Our second meeting, Illegible: Literary Audiation, will put a particular focus on Sound and its relationship to Literature: sound as a method of representing racialized, classed or gendered identity and historical trauma; as a medium of literary distribution; and as a mode of representation and performance for poets.

Our final meeting, Unintelligible: Sound Studies Against Capture, will manifest as a conference focusing on original research by members of the working group as well as an invited keynote speaker. Framing this gathering broadly as addressing Sound and Culture, we are inviting not only a consideration of the previous topics, but an expanded questioning of social, political and cultural life as expressed through the study of sound: the ways identity (race, class, gender, sexuality, ethnicity) are heard, produced or contested by sound; how the aural challenges western ocularcentrism; composition and the sonic production of space; silence and the carceral.

We will use this third meeting as an opportunity to record material for an audio-publication, which will appear online and possibly in physical form. This audio-publication will include recordings from the conference, audio research, archival material, poetry readings and original compositions.

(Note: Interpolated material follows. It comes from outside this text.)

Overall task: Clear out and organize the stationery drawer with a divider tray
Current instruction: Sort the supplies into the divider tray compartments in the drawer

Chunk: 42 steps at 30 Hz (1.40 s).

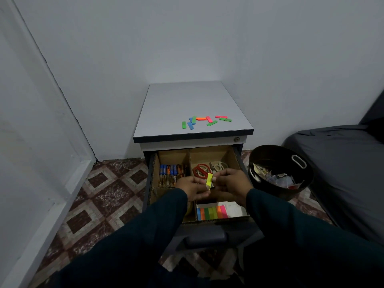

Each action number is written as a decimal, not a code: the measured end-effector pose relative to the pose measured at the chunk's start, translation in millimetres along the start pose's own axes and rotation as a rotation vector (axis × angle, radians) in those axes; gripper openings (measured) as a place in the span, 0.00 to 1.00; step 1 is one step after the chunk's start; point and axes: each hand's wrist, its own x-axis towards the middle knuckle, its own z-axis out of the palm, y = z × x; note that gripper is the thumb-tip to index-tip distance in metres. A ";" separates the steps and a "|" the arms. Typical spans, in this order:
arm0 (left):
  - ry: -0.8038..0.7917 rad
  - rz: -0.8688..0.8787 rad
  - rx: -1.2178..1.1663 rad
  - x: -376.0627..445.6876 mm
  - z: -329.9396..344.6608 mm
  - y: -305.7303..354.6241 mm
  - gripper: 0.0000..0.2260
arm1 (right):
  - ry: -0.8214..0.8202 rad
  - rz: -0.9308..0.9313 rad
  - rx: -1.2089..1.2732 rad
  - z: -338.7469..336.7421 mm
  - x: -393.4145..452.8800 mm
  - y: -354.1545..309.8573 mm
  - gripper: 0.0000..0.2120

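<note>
Two dark sleeves reach forward over the open drawer (239,154) of a small pedestal cabinet (193,104). The left hand (192,188) and the right hand (230,183) meet above the middle of the drawer, both with fingers curled, and between them they pinch a yellow sticky flag (209,180). The flag is a narrow strip, standing nearly upright and tilted a little to the right; its lower end sits at the left fingertips and the right fingertips touch its right edge.

Below the hands, in the near right compartment of the cardboard divider tray (207,151), lies a pad of sticky flags (212,212) with strips in blue, orange, green, yellow and pink beside a white backing card. In the far left compartment, a row of batteries (171,174) lies side by side, orange and blue. In the far right compartment lie red-handled scissors (200,170) and, just beside them, white-handled scissors (219,166).

To the right of the drawer, on the patterned tile floor, stands a dark round bin (270,151) holding paper scraps.

Farther off, near the front right edge of the cabinet top, loose sticky flags (204,121) lie scattered: green, blue, orange and pink, some overlapping.
</note>
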 end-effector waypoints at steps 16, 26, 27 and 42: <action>0.003 0.076 0.192 4.3 6.2 -2.5 0.07 | 0.059 0.052 0.013 -9.1 3.2 5.3 0.08; 0.242 0.476 0.779 17.9 -28.9 -32.7 0.05 | 0.145 0.172 -0.678 -30.6 25.0 48.2 0.06; 0.250 0.505 0.841 18.9 -33.2 -35.6 0.06 | 0.166 0.160 -0.755 -31.9 26.8 51.6 0.05; 0.229 0.560 1.156 27.5 -54.9 -67.8 0.12 | 0.166 0.196 -0.884 -35.8 37.3 70.6 0.07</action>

These meetings will take place across three University of California campuses and will feature students from six different schools and ten different disciplines. Though students from UCSC are more highly represented, they offer invaluable diversity of discipline and life experience. Between meetings, graduate students will read 4-6 articles, as well as listen to audio materials, all relating to the upcoming topic. Students will also be asked to prepare summaries, position papers, or works of original content to pre-distribute and discuss during the day-long meeting. The meetings will serve as a means for students to engage with their peers, as well as invited faculty, from across the state, thus creating a network of researchers across the UC system. This work will also be a resource for the general public, with our first two lunchtime lectures and the entirety of our third gathering being open to the public, as well as through the online audio-publication that will result.